■ WHAT IS NEEDED
Write out each line from the data below that includes the word "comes".

Saved entries

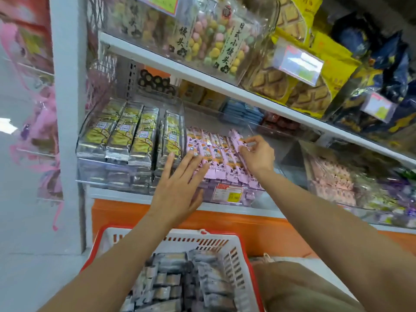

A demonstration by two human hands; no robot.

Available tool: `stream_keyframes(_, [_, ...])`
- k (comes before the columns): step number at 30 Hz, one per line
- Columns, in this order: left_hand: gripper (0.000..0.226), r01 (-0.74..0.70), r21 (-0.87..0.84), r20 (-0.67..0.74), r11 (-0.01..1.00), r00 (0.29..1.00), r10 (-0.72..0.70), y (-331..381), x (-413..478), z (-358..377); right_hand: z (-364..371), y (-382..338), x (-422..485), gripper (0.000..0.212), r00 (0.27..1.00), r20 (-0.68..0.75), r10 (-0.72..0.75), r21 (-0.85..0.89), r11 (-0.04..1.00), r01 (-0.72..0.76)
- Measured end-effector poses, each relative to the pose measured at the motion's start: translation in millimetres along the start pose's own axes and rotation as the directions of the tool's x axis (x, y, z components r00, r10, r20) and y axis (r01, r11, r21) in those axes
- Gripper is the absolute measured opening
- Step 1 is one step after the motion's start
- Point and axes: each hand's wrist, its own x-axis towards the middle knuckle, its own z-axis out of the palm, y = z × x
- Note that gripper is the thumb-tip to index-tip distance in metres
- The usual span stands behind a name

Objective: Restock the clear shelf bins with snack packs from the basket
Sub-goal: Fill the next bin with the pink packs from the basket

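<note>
Basket [238, 251] low; R hand [258, 154] pinches rightmost pink pack [236, 137].

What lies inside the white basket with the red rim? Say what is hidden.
Loosely piled grey snack packs fill the basket. The basket's floor and any lower packs are covered.

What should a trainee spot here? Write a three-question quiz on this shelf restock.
1. True or false: the left hand rests with straight fingers on the pink packs.
2. The right hand pinches a pack coloured: A green, B pink, C blue.
3. Fill in: the basket has a ____ rim.
Key: 1 true; 2 B; 3 red.
</note>
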Motion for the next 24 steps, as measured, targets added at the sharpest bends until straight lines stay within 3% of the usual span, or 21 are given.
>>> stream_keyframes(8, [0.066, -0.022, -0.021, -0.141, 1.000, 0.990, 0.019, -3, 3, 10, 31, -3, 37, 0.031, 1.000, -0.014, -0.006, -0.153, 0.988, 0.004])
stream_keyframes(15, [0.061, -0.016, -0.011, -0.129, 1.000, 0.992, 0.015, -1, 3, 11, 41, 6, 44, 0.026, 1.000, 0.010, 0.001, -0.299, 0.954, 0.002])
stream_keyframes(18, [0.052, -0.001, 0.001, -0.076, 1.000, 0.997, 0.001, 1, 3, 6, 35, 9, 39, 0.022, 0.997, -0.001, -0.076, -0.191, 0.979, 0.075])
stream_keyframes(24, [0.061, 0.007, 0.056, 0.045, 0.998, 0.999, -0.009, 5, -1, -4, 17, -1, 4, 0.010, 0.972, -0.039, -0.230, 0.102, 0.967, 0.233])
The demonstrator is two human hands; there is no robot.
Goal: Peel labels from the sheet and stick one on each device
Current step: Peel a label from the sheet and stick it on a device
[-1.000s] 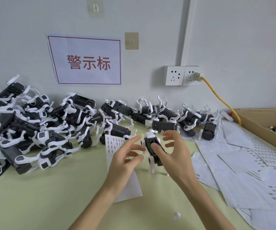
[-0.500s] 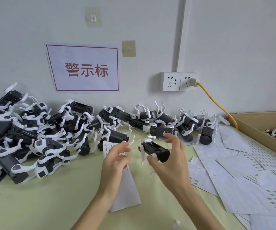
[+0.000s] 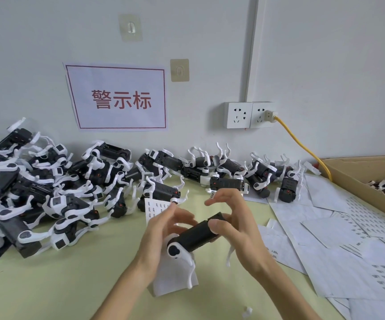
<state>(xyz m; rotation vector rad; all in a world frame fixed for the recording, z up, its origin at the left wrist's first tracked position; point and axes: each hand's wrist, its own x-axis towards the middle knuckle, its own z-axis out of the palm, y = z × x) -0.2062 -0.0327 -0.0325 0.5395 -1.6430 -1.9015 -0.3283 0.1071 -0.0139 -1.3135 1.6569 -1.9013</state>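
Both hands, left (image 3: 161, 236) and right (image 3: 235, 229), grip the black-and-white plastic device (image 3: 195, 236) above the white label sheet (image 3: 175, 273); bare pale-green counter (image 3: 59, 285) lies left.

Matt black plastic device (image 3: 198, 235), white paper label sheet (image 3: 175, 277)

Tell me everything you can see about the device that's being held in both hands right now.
The held device is a black, blocky plastic body with white curved arms and a round white joint at its lower left end. It is tilted, right end higher, above the green table and the label sheet. The right hand grips its upper end, thumb pressed on top; the left hand holds the other side. Whether a label is on it cannot be told.
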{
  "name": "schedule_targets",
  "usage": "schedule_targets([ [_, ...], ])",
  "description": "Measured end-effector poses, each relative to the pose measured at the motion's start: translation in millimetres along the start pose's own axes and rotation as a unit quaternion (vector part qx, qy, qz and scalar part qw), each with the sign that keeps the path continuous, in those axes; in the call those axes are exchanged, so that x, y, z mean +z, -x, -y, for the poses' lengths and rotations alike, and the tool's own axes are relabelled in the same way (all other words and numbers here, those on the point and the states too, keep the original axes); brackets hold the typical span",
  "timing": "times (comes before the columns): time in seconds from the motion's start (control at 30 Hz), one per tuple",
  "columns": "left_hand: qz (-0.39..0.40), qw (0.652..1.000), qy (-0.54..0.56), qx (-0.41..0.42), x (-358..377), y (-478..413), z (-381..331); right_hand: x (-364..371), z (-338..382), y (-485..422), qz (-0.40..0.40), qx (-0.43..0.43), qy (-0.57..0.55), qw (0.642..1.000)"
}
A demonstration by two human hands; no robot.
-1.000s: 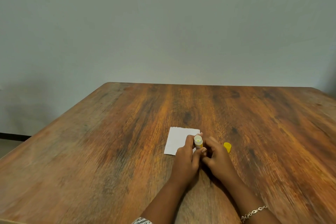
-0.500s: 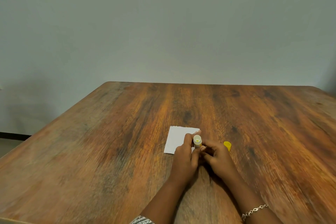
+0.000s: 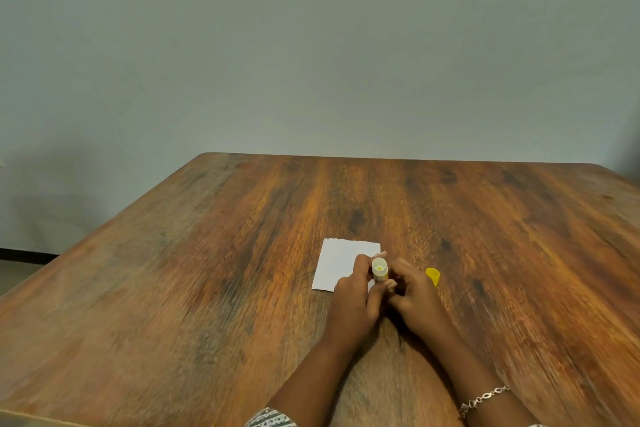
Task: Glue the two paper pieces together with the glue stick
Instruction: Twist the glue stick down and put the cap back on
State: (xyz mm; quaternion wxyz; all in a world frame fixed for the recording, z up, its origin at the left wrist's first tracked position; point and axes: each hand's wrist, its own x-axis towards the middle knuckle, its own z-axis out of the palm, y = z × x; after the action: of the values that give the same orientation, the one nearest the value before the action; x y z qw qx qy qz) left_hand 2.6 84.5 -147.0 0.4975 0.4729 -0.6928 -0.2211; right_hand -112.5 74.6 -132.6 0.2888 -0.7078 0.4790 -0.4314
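Note:
A white paper piece lies flat on the wooden table; I can make out only this one sheet. Just in front of its right corner, both hands hold an uncapped yellow glue stick upright, open end up. My left hand wraps the tube from the left. My right hand grips the lower end of the stick from the right. The stick's yellow cap lies on the table right of my right hand.
The table's far edge runs below a plain grey wall. Its left edge slants toward me, with floor visible beyond it. A bracelet sits on my right wrist.
Both hands and the glue stick shifted slightly away from me, toward the paper. The grip looks the same; paper and cap have not moved.

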Motion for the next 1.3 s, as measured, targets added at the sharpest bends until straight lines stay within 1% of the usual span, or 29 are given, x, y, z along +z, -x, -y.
schedule_targets([
  [0.1, 0.006, 1.0, 0.007, 0.001, -1, 0, -1, 3, -1, 0, -0.009, -0.006, 0.046, 0.999],
  [0.3, -0.005, 1.0, 0.011, 0.01, -1, 1, -1, -1, 1, 1, -0.009, -0.027, 0.054, 0.998],
  [0.43, -0.005, 1.0, 0.001, 0.012, -1, 0, -2, -4, 5, 3, 0.016, -0.047, 0.131, 0.99],
  [0.47, -0.009, 1.0, 0.001, 0.013, -1, 0, -3, -7, 6, 4, 0.01, -0.056, 0.15, 0.987],
  [0.5, -0.014, 1.0, -0.001, 0.013, -1, 1, -3, -12, 7, 5, -0.017, -0.065, 0.17, 0.983],
  [0.57, -0.016, 1.0, -0.008, 0.008, -1, 1, -3, -25, 4, 5, -0.098, -0.061, 0.213, 0.97],
  [0.6, -0.017, 1.0, -0.013, 0.003, 0, 1, -2, -32, 1, 5, -0.128, -0.041, 0.235, 0.963],
  [0.63, -0.019, 1.0, -0.02, -0.003, 1, 2, -2, -38, -2, 4, -0.138, -0.015, 0.255, 0.957],
  [0.67, -0.024, 0.999, -0.027, -0.007, 1, 2, -2, -42, -5, 3, -0.127, 0.01, 0.271, 0.954],
  [0.73, -0.036, 0.999, -0.038, -0.008, 2, 2, -2, -43, -10, 4, -0.07, 0.046, 0.295, 0.952],
  [0.8, -0.046, 0.998, -0.051, -0.005, 1, 1, -3, -39, -13, 5, -0.019, 0.057, 0.321, 0.945],
  [0.87, -0.053, 0.997, -0.062, -0.003, -1, 1, -3, -37, -13, 5, 0.008, 0.065, 0.36, 0.931],
  [0.93, -0.056, 0.996, -0.073, -0.002, -1, 2, -3, -37, -15, 3, 0.012, 0.069, 0.395, 0.916],
  [1.0, -0.058, 0.995, -0.081, -0.001, -1, 2, -4, -36, -16, 3, -0.01, 0.075, 0.394, 0.916],
  [1.07, -0.061, 0.995, -0.083, 0.002, -1, 2, -4, -36, -15, 3, -0.042, 0.073, 0.368, 0.926],
  [1.2, -0.067, 0.995, -0.078, 0.006, -2, 1, -4, -33, -12, 4, -0.135, 0.015, 0.233, 0.963],
  [1.3, -0.07, 0.995, -0.075, -0.006, -2, 0, -4, -31, -8, 6, -0.175, -0.009, 0.134, 0.975],
])
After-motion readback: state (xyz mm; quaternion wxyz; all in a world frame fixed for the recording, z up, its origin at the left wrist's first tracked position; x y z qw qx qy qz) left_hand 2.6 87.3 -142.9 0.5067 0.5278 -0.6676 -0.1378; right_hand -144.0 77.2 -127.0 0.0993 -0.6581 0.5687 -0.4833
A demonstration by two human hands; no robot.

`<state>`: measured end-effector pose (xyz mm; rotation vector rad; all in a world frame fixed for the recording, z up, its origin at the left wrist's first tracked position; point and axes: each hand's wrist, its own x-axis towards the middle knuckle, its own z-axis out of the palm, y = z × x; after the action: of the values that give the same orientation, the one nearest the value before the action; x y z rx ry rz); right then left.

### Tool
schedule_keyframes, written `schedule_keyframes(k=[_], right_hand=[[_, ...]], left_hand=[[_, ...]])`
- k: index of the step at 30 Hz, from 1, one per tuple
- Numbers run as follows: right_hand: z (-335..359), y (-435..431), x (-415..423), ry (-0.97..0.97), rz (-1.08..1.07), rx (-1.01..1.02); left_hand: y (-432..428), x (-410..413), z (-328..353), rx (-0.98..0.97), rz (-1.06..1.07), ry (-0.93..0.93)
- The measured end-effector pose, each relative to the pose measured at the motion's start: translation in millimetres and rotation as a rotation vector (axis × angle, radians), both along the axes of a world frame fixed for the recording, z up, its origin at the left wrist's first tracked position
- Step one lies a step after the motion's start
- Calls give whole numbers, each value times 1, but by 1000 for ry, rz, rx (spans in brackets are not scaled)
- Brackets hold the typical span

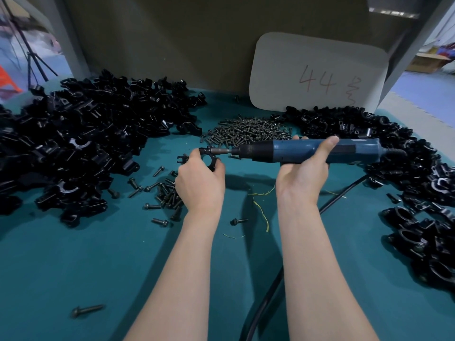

■ ANSWER TO THE EXERCISE
- k (comes before the columns): step number at 30 Hz, one per line
  "timing": "times (comes before the columns): time in seconds from the motion's start (control at 30 Hz), one per tuple",

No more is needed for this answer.